Collected data

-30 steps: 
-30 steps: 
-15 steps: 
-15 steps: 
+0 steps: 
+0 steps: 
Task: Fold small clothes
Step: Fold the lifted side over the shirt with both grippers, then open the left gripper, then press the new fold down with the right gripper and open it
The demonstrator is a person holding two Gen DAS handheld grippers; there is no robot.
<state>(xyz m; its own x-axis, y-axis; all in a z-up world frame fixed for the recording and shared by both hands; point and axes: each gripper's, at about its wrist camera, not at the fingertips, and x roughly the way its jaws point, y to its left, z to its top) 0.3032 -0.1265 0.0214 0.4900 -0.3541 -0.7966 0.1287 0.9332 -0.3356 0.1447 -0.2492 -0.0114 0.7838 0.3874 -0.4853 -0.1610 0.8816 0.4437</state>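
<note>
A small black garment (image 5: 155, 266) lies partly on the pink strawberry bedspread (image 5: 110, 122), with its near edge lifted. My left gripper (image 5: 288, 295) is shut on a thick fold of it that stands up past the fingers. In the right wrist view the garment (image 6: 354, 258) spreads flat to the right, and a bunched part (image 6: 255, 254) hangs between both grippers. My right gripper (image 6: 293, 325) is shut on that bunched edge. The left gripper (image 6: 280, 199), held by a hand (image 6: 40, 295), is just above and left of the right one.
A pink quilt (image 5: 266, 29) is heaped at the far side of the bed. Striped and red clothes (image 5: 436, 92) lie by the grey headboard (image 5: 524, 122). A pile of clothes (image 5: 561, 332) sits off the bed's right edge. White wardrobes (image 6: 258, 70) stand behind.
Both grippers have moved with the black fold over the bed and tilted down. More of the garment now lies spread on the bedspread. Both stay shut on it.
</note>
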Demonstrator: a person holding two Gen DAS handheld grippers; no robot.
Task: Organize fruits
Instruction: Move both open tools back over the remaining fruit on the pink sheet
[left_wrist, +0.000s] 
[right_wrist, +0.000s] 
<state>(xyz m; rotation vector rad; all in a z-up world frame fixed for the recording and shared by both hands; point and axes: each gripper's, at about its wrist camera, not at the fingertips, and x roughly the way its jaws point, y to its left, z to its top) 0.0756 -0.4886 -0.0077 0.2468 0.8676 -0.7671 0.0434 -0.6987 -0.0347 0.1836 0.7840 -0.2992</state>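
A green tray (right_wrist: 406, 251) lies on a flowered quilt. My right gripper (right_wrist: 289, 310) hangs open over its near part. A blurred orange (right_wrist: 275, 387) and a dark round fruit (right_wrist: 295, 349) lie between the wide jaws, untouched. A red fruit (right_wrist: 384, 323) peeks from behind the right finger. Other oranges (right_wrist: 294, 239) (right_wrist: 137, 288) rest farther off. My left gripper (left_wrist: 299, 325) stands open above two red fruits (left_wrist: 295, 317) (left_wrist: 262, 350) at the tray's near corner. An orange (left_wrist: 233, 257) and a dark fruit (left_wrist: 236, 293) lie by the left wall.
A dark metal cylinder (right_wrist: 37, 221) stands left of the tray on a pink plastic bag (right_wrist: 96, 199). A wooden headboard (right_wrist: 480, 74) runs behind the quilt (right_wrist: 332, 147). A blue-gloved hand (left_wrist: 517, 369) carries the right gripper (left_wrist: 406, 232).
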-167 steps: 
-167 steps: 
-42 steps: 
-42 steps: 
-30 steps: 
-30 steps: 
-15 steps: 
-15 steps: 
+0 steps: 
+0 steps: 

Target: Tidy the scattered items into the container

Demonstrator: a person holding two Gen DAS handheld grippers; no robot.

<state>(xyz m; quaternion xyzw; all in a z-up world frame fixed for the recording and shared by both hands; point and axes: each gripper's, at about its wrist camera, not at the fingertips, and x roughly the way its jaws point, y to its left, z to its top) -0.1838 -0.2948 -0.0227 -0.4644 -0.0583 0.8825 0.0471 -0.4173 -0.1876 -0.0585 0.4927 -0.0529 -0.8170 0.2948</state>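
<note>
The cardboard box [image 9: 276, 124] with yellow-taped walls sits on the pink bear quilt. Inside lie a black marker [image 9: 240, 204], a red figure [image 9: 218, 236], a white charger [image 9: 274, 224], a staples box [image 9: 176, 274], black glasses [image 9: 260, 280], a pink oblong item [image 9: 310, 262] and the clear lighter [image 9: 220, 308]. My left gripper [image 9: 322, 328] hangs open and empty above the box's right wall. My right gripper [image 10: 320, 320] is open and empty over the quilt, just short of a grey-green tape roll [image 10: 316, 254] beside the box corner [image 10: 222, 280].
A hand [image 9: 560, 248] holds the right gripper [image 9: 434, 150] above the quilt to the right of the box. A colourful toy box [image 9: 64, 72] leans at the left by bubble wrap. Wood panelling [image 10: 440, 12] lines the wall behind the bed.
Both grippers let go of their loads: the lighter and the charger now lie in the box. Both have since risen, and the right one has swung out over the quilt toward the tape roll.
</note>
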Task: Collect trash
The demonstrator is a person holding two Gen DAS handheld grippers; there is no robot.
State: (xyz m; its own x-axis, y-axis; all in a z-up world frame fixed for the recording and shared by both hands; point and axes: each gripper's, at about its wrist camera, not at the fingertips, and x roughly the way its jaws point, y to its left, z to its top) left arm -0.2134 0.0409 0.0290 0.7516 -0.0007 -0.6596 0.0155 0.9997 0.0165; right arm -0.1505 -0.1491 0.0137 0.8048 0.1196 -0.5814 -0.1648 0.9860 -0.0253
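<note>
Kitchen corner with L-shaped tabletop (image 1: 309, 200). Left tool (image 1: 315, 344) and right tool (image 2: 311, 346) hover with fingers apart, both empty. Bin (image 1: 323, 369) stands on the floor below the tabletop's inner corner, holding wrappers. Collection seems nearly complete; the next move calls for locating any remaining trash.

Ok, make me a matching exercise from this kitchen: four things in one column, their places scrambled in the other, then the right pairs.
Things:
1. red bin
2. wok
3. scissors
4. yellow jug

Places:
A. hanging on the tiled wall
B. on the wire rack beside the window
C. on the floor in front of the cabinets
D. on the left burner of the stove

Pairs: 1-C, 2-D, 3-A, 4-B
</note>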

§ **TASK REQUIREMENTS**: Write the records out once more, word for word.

§ **SOLUTION TO THIS TASK**:
-30 steps: 
-30 steps: 
-15 steps: 
-15 steps: 
+0 steps: 
+0 steps: 
Task: Fold small clothes
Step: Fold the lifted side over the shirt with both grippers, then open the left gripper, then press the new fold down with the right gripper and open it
The demonstrator is a person holding two Gen DAS handheld grippers; there is no robot.
<state>(xyz m; its own x-axis, y-axis; all in a z-up world frame fixed for the recording and shared by both hands; point and axes: each gripper's, at about its wrist camera, not at the fingertips, and x roughly the way its jaws point, y to its left, z to its top) 0.3032 -0.1265 0.0214 0.4900 -0.3541 -0.7966 0.1287 0.9332 -0.3356 0.1447 -0.2492 -0.0114 0.7838 0.3874 -0.4853 -0.1610 0.8816 0.4437</state>
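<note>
A small black garment (image 5: 155, 266) lies partly on the pink strawberry bedspread (image 5: 110, 122), with its near edge lifted. My left gripper (image 5: 288, 295) is shut on a thick fold of it that stands up past the fingers. In the right wrist view the garment (image 6: 354, 258) spreads flat to the right, and a bunched part (image 6: 255, 254) hangs between both grippers. My right gripper (image 6: 293, 325) is shut on that bunched edge. The left gripper (image 6: 280, 199), held by a hand (image 6: 40, 295), is just above and left of the right one.
A pink quilt (image 5: 266, 29) is heaped at the far side of the bed. Striped and red clothes (image 5: 436, 92) lie by the grey headboard (image 5: 524, 122). A pile of clothes (image 5: 561, 332) sits off the bed's right edge. White wardrobes (image 6: 258, 70) stand behind.
Both grippers have moved with the black fold over the bed and tilted down. More of the garment now lies spread on the bedspread. Both stay shut on it.
</note>
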Demonstrator: a person holding two Gen DAS handheld grippers; no robot.
Task: Organize fruits
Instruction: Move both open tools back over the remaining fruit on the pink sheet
[left_wrist, +0.000s] 
[right_wrist, +0.000s] 
<state>(xyz m; rotation vector rad; all in a z-up world frame fixed for the recording and shared by both hands; point and axes: each gripper's, at about its wrist camera, not at the fingertips, and x roughly the way its jaws point, y to its left, z to its top) 0.0756 -0.4886 -0.0077 0.2468 0.8676 -0.7671 0.0434 -0.6987 -0.0347 0.1836 0.7840 -0.2992</state>
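A green tray (right_wrist: 406, 251) lies on a flowered quilt. My right gripper (right_wrist: 289, 310) hangs open over its near part. A blurred orange (right_wrist: 275, 387) and a dark round fruit (right_wrist: 295, 349) lie between the wide jaws, untouched. A red fruit (right_wrist: 384, 323) peeks from behind the right finger. Other oranges (right_wrist: 294, 239) (right_wrist: 137, 288) rest farther off. My left gripper (left_wrist: 299, 325) stands open above two red fruits (left_wrist: 295, 317) (left_wrist: 262, 350) at the tray's near corner. An orange (left_wrist: 233, 257) and a dark fruit (left_wrist: 236, 293) lie by the left wall.
A dark metal cylinder (right_wrist: 37, 221) stands left of the tray on a pink plastic bag (right_wrist: 96, 199). A wooden headboard (right_wrist: 480, 74) runs behind the quilt (right_wrist: 332, 147). A blue-gloved hand (left_wrist: 517, 369) carries the right gripper (left_wrist: 406, 232).
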-167 steps: 
-167 steps: 
-42 steps: 
-42 steps: 
-30 steps: 
-30 steps: 
-15 steps: 
-15 steps: 
+0 steps: 
+0 steps: 

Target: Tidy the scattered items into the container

Demonstrator: a person holding two Gen DAS handheld grippers; no robot.

<state>(xyz m; quaternion xyzw; all in a z-up world frame fixed for the recording and shared by both hands; point and axes: each gripper's, at about its wrist camera, not at the fingertips, and x roughly the way its jaws point, y to its left, z to its top) -0.1838 -0.2948 -0.0227 -0.4644 -0.0583 0.8825 0.0471 -0.4173 -0.1876 -0.0585 0.4927 -0.0529 -0.8170 0.2948</state>
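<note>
The cardboard box [image 9: 276, 124] with yellow-taped walls sits on the pink bear quilt. Inside lie a black marker [image 9: 240, 204], a red figure [image 9: 218, 236], a white charger [image 9: 274, 224], a staples box [image 9: 176, 274], black glasses [image 9: 260, 280], a pink oblong item [image 9: 310, 262] and the clear lighter [image 9: 220, 308]. My left gripper [image 9: 322, 328] hangs open and empty above the box's right wall. My right gripper [image 10: 320, 320] is open and empty over the quilt, just short of a grey-green tape roll [image 10: 316, 254] beside the box corner [image 10: 222, 280].
A hand [image 9: 560, 248] holds the right gripper [image 9: 434, 150] above the quilt to the right of the box. A colourful toy box [image 9: 64, 72] leans at the left by bubble wrap. Wood panelling [image 10: 440, 12] lines the wall behind the bed.
Both grippers let go of their loads: the lighter and the charger now lie in the box. Both have since risen, and the right one has swung out over the quilt toward the tape roll.
</note>
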Task: Collect trash
The demonstrator is a person holding two Gen DAS handheld grippers; there is no robot.
State: (xyz m; its own x-axis, y-axis; all in a z-up world frame fixed for the recording and shared by both hands; point and axes: each gripper's, at about its wrist camera, not at the fingertips, and x roughly the way its jaws point, y to its left, z to its top) left arm -0.2134 0.0409 0.0290 0.7516 -0.0007 -0.6596 0.0155 0.9997 0.0165; right arm -0.1505 -0.1491 0.0137 0.8048 0.1196 -0.5814 -0.1648 0.9860 -0.0253
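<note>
Kitchen corner with L-shaped tabletop (image 1: 309, 200). Left tool (image 1: 315, 344) and right tool (image 2: 311, 346) hover with fingers apart, both empty. Bin (image 1: 323, 369) stands on the floor below the tabletop's inner corner, holding wrappers. Collection seems nearly complete; the next move calls for locating any remaining trash.

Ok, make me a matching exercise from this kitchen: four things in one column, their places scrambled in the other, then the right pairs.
Things:
1. red bin
2. wok
3. scissors
4. yellow jug

Places:
A. hanging on the tiled wall
B. on the wire rack beside the window
C. on the floor in front of the cabinets
D. on the left burner of the stove

Pairs: 1-C, 2-D, 3-A, 4-B
</note>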

Now the output is complete.